Out-of-Home messen, ohne sich zu überschätzen

Hohe Sichtbarkeit ist kein Ergebnisbericht. Was Marketeers dokumentieren sollten, bevor sie die nächste Fläche buchen.

Stadtansicht mit Außenwerbung an einer Gebäudefassade

Plakat- und City-Light-Kampagnen erzeugen oft starke interne Reaktionen: Fotos aus dem Taxi, Kommentare von Kolleginnen. Für die nächste Budgetrunde reicht das selten.

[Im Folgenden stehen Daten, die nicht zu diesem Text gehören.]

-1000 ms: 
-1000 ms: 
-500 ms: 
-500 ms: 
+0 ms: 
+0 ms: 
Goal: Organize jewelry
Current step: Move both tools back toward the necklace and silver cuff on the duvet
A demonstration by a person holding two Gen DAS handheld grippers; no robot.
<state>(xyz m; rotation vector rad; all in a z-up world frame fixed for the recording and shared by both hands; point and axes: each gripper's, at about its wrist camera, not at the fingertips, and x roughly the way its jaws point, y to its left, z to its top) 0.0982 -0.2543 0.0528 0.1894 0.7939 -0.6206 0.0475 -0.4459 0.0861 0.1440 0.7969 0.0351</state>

Sinnvoller ist eine schlanke Dokumentation: Buchungszeitraum, Flächenstandorte, Motivvarianten, parallele Maßnahmen (Radio, Social, Handel) und eine qualitative Notiz zu Reaktionen aus dem Vertrieb. Wer Reichweitenzahlen zitiert, sollte die Quelle nennen und die Methode in einem Satz erklären.

In der Kampagnenbeobachtung sehen wir häufig, dass Wettbewerber dieselben Kreuzungen belegen. Die Branchennachricht lautet dann nicht „Marke X ist sichtbar“, sondern „Marke X und Y teilen sich denselben Korridor — mit unterschiedlichen Motivversprechen“.

Genau solche Beobachtungen gehören in ein Briefing: konkret, örtlich, ohne Scheingenauigkeit.